Ce 25 mai, est jour férié dans de nombreux pays africains dont la Guinée. Une manière de rendre hommage aux dirigeants du continent qui, plutôt visionnaires, matérialisaient il y a 59 ans l’idée de l’unité africaine. Une manière aussi d’admettre la pertinence de cette démarche dont la vocation est de supplanter les fossés hérités de la colonisation, pour mettre sur pied un ensemble unitaire susceptible de mieux faire face aux enjeux de développement et mieux se défendre face aux assauts venant de l’extérieur. Mais 59 ans après l’acte courageux et plein de symbole posé sur les hauteurs d’Addis Abeba, que retenir du chemin parcouru ? Les acquis sont-ils à la hauteur des espoirs que nourrissaient les pères fondateurs de l’Organisation de l’unité africaine (OUA), devenue désormais Union africaine (UA). Au regard de tout ce qui prévaut aujourd’hui sur l’ensemble du continent, on ne peut malheureusement pas réserver à cette question une réponse affirmative. En ce jour anniversaire, l’objectivité commande qu’on admette qu’il y a encore du chemin à parcourir. Les Africains ne sont pas plus unis. L’Afrique n’est pas plus indépendante. Pire, à regarder de près certaines crises, on croirait que le continent marche à reculons.
Un bilan bien maigre
Soyons juste et équitable. Il n’y a pas que le tableau sombre. Ainsi, l’Afrique toute entière est aujourd’hui libérée du joug colonial. L’apartheid en Afrique du sud relève, quant à lui, du souvenir. Quant aux efforts d’intégration, à défaut de déboucher sur la création des Etats-Unis d’Afrique, ils ont certainement favorisé la création des Communautés économiques régionales.
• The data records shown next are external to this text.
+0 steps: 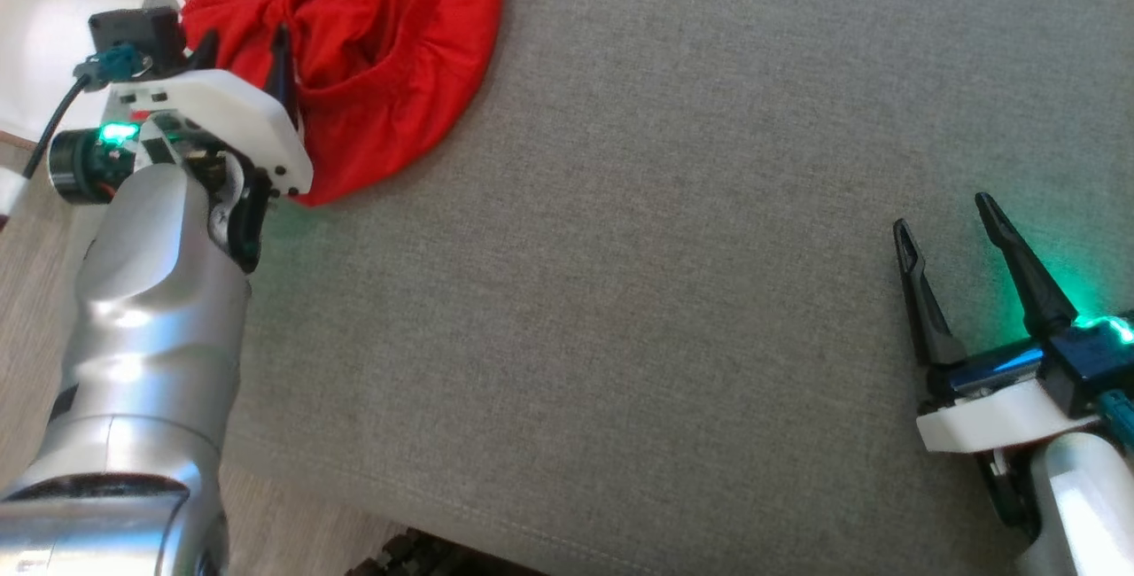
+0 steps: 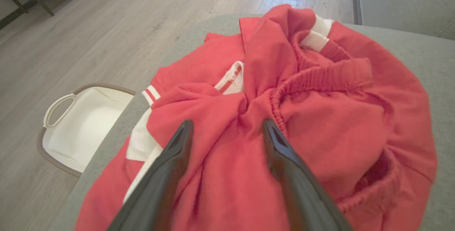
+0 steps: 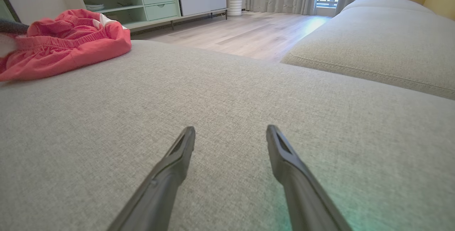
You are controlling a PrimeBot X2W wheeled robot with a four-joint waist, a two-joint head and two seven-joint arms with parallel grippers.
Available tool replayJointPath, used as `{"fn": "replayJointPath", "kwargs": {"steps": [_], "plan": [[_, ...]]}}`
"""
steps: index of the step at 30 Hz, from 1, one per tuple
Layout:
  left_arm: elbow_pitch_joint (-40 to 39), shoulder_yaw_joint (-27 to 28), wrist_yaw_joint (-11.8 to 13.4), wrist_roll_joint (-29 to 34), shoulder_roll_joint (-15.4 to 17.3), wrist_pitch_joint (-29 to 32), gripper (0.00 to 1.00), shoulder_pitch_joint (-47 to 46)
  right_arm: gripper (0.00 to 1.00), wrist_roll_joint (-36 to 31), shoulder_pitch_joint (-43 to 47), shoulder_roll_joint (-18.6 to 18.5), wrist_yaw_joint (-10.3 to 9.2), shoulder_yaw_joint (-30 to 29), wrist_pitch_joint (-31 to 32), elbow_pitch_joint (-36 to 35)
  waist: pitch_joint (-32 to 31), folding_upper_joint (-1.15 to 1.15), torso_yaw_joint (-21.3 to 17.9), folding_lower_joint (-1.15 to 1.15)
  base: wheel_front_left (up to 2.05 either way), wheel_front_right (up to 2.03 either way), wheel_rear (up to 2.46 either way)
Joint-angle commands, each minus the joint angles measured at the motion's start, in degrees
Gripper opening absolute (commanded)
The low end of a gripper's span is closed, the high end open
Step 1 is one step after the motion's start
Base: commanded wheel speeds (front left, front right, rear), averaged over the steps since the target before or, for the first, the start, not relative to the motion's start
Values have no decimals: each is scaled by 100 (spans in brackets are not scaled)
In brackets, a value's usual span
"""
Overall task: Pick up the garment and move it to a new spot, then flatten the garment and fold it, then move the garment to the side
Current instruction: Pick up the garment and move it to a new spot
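The garment (image 1: 381, 35) is a crumpled red piece with white stripes and an elastic waistband, lying bunched at the far left corner of the grey cushion (image 1: 664, 292). My left gripper (image 1: 248, 49) hovers right over its near edge, open, its fingers spread above a fold of the red cloth (image 2: 227, 145) with nothing pinched between them. Far off at the lower right, my right gripper (image 1: 948, 230) stands open over bare cushion. In the right wrist view the garment (image 3: 67, 42) lies at the far left, well away from my right gripper (image 3: 230, 135).
A white basket (image 2: 85, 124) stands on the wooden floor (image 2: 106, 28) just beyond the cushion's left edge. A second grey cushion (image 3: 373, 46) lies to the right, and a low cabinet (image 3: 160, 1) stands against the far wall.
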Motion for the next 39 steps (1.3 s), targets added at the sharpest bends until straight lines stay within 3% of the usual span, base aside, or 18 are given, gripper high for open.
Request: {"fn": "replayJointPath", "kwargs": {"steps": [1,2,3,4,5,11,22,32,39], "plan": [[-56,67,-16,-26,275,-74,100,-195,100,-54,-70,-101,-4,75,-16,25,46,0,-10,1,0,0,0],[33,47,-20,-53,255,-105,100,-223,100,-54,-85,-90,-4,81,-16,30,61,0,-13,1,0,0,0],[113,25,-23,-85,237,-131,49,-249,100,-53,-97,-77,-4,89,-16,38,71,0,-19,1,0,0,0],[179,5,-26,-124,221,-174,12,-275,100,-50,-106,-63,-4,99,-16,44,77,0,-27,1,0,0,0],[237,-24,-29,-161,211,-219,0,-301,100,-46,-116,-50,-4,109,-16,51,79,0,-36,1,0,0,0],[233,-484,-33,-324,285,-657,0,-490,100,2,-196,24,-4,130,-16,120,-94,0,-132,1,0,0,0],[-389,-1471,-34,-683,860,-1104,0,-883,100,146,-117,645,-4,287,-16,348,-1384,0,-661,1,0,0,0],[-1295,-2063,-35,-1119,1230,-768,0,-1202,100,301,317,1032,-4,279,-16,460,-2480,0,-1555,1,0,0,0],[-2253,-2349,-35,-1773,1225,-380,0,-1291,100,429,520,1085,-4,257,-16,408,-2766,0,-2285,1,0,0,0]]}}
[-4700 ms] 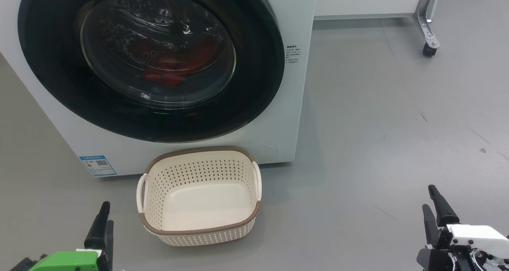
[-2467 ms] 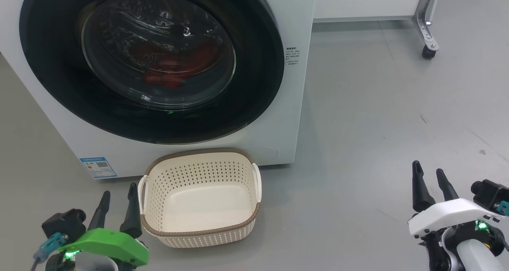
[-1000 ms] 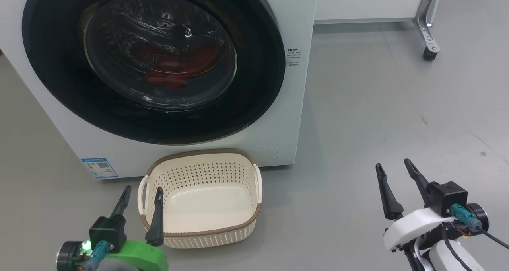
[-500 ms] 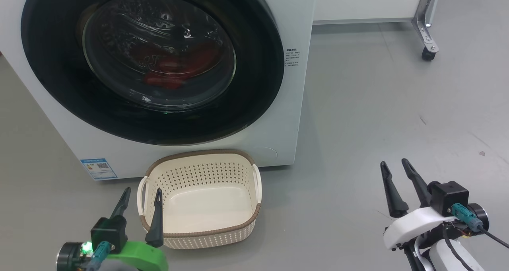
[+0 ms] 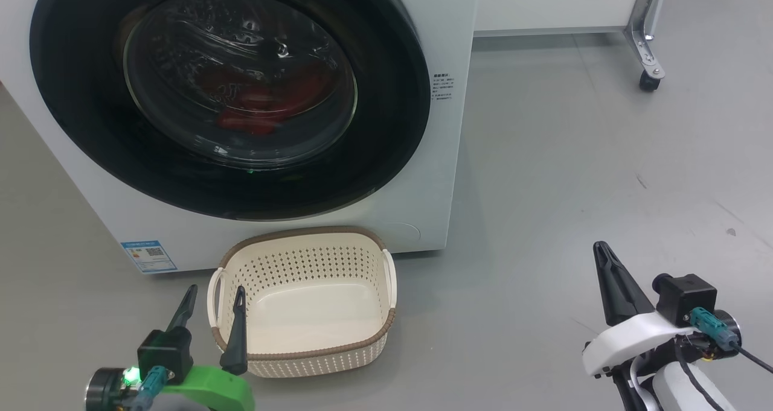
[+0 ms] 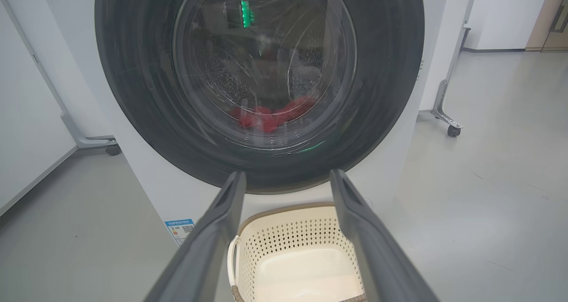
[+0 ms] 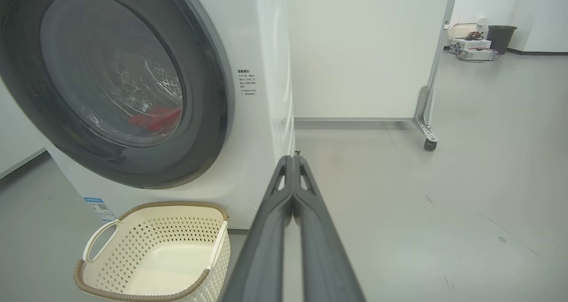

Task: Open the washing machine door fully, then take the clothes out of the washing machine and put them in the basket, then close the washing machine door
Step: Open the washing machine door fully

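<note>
The washing machine [image 5: 447, 157] is a big white box with smooth flat panels. Its top and left side are cut off by the edge of the head view. The washing machine door [image 5: 386, 97] is a wide, glossy black ring around a bulging clear glass bowl, and it sits flat against the front, closed. Through the glass the clothes [image 5: 266, 106] show as a dim red heap low in the perforated steel drum. Reflections blur them, so no trim or print can be made out. A green glint [image 6: 244, 13] lies on the glass in the left wrist view.

The basket [image 5: 302, 233] stands on the grey floor [image 5: 543, 187] just in front of the machine, below the door. It is cream perforated plastic, a rounded rectangle with a brown woven-look rim and a smooth bottom. A small blue sticker [image 5: 149, 255] sits at the machine's lower corner.

The left gripper [image 5: 215, 291] hovers at the basket's left handle with its dark tapered fingers [image 6: 213, 240] well apart. One finger overlaps the rim, and whether it touches cannot be told. The right gripper [image 5: 604, 254] is over bare floor, well apart from the basket, its fingers [image 7: 290, 204] pressed together on nothing.

Behind stand a white partition [image 5: 543, 0] and a metal leg on a caster [image 5: 649, 67].
</note>
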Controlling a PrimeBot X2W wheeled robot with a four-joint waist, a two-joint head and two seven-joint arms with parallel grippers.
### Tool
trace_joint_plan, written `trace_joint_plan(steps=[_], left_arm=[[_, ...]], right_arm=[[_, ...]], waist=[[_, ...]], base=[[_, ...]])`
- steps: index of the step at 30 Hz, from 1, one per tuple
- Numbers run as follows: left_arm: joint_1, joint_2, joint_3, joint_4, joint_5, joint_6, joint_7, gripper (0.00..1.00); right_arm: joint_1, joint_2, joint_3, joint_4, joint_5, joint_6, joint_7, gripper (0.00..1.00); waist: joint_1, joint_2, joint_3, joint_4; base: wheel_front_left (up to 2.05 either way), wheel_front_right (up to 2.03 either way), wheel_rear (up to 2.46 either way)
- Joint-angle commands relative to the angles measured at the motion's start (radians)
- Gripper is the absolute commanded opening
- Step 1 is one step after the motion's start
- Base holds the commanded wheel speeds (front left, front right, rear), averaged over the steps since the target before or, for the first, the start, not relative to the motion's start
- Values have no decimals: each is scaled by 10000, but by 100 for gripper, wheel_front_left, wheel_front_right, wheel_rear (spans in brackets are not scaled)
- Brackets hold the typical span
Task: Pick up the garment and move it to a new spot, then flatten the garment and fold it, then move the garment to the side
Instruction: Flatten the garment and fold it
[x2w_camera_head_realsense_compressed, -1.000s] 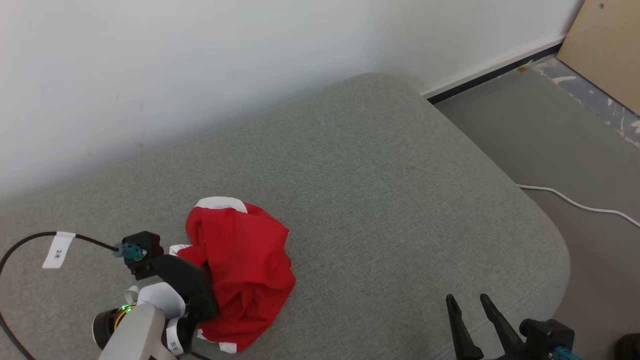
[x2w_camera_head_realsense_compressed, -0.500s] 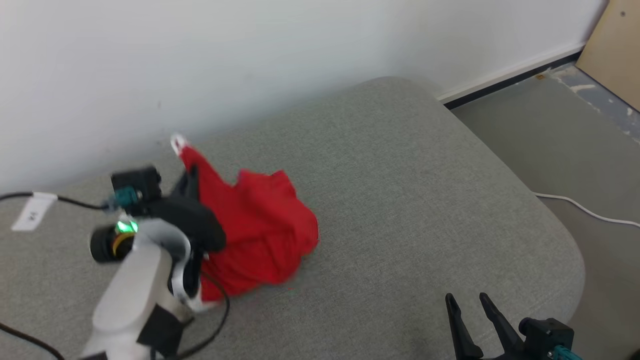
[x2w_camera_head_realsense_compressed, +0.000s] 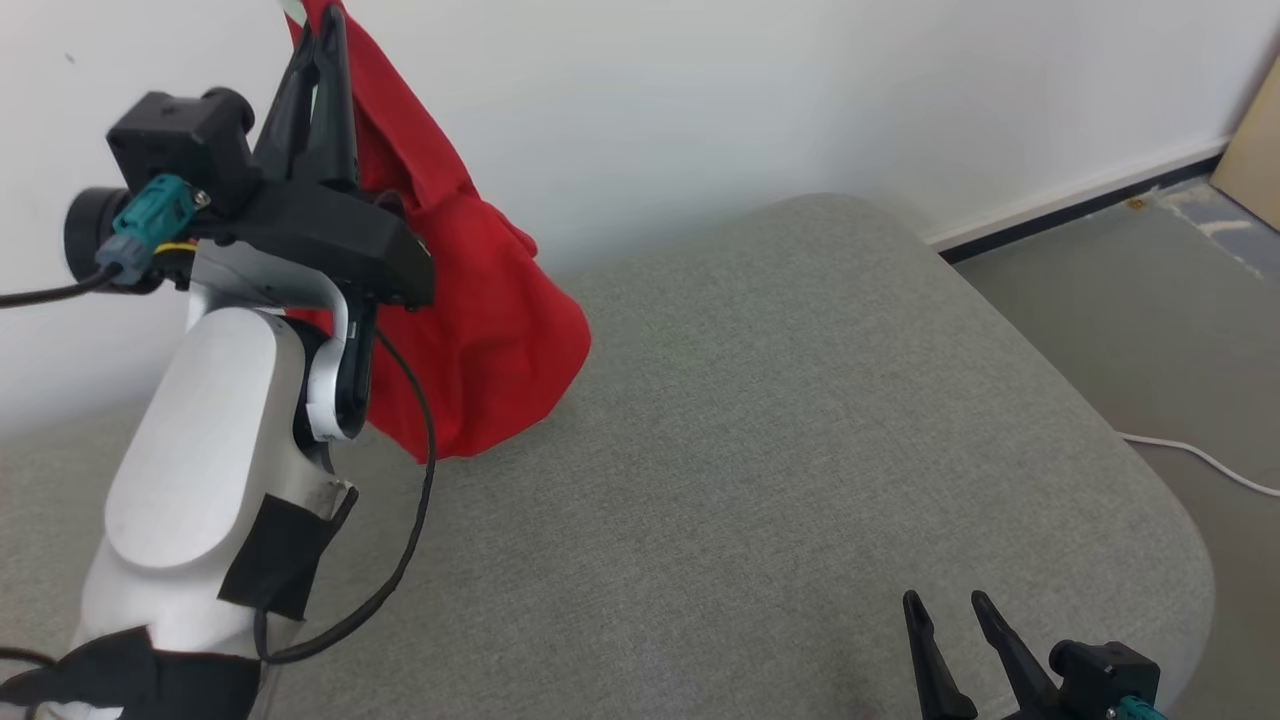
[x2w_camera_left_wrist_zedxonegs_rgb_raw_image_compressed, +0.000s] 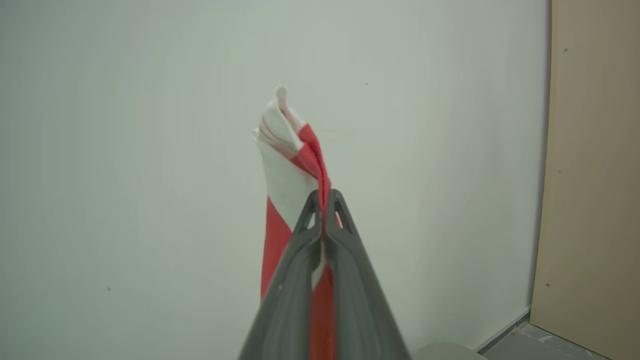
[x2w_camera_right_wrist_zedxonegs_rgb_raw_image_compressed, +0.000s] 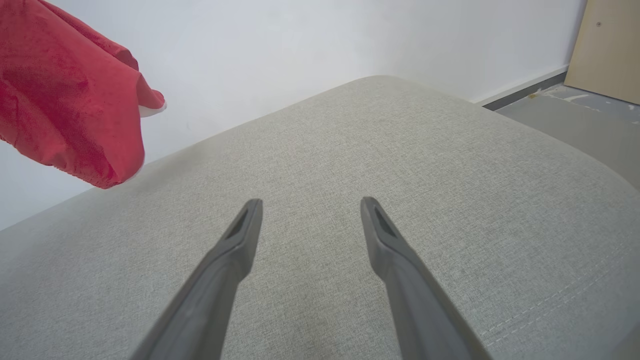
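Head view: the left end effector (x2w_camera_head_realsense_compressed: 322, 30), high against the white wall (x2w_camera_head_realsense_compressed: 800, 90), is clamped on a red fabric garment with white trim (x2w_camera_head_realsense_compressed: 480, 300), which hangs over the far left of the grey upholstered cushion (x2w_camera_head_realsense_compressed: 800, 420).

Left wrist view: its fingers pinch a red-and-white fold.

Right wrist view: the right end effector (x2w_camera_right_wrist_zedxonegs_rgb_raw_image_compressed: 310, 202) is spread wide and empty above the cushion.
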Motion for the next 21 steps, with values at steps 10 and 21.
trace_joint_plan(steps=[10, 21], left_arm=[[557, 8, -907, -1160, 74, -217, 1447, 0], [1987, -1360, -3158, 1422, -2848, -1209, 1213, 100]], right_arm=[[35, -14, 123, 86, 127, 34, -84, 100], [-279, -13, 419, 275, 242, 34, -223, 100]], waist=[[0, -1, -144, 187], [0, -1, 364, -230]], base=[[0, 0, 0], [0, 0, 0]])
Dans certains cas, cela se traduit par le principe de la libre circulation des personnes et des biens au sein de la même communauté économique régionale. Mais à l’arrivée, au bout d’une soixantaine d’années, le bilan parait bien maigre. Surtout si l’on imagine qu’aujourd’hui encore, le Maroc et l’Algérie continuent à se regarder en chiens de faïence et que le Soudan du sud est sorti des entrailles du Soudan.
Vaste no man’s land
Mais il y a pire comme marqueur négatif. Les coups d’Etat au Soudan, au Mali, au Tchad, en Guinée et plus récemment au Burkina Faso rappellent en effet que le continent africain n’en a pas fini avec ses démons. Succédant à des pouvoirs civils dans les cas du Mali, de la Guinée et du Burkina Faso, ces putschs tendent à remettre en cause les acquis démocratiques que l’on croyait avoir engrangés en particulier dans l’espace CEDEAO, qui passait pour le peloton de tête. S’y ajoute l’insécurité qui a fini par transformer toute la zone sahélienne en un vaste no man’s land. Ainsi, le Mali et le Burkina Faso, jadis prisés par les touristes, sont désormais devenus des repaires de criminels et de terroristes de la pire espèce. La Libye n’est plus que l’ombre de ce qu’elle a été. Le Nigéria avec les problèmes sécuritaires qui l’assaillent, passent pour un géant aux pieds d’argile. L’Afrique du sud, l’autre puissance économique du continent, demeure de plus en plus associée à la corruption et aux inégalités sociales qu’elle n’arrive pas à juguler. Et si l’on complète le tableau avec l’immobilisme qu’on peut remarquer au Congo-Brazzaville et au Cameroun, on réalise très bien qu’il n’y a pas de quoi jubiler. D’autant que la bataille que Russes et Français se livrent au Mali vient nous rappeler que l’indépendance n’a jamais été qu’une illusion.
Qu’on ne s’étonne pas
Voilà donc le bilan de l’OUA et de l’UA réunies. En somme, pas grand-chose à se mettre sous la dent. Or, on n’a pas ici abordé les questions économiques, le défi écologique, l’enjeu de la bonne gouvernance ou encore la problématique du genre et plus globalement des droits humains. D’un sommet à un autre, on renouvelle les engagements, on réitère les ambitions. Mais la jeunesse africaine continue de braver les déserts et les océans pour se retrouver ailleurs, envisagé comme l’eldorado. Quel paradoxe ! L’Afrique qui a besoin de tous ses fils et filles pour son essor, pousse ses cerveaux et sa force de travaille à l’abandonner. Qu’on ne s’étonne pas alors que les Chinois, les Indiens et les Turcs, en plus des autres, veillent occuper la place laissée vacante.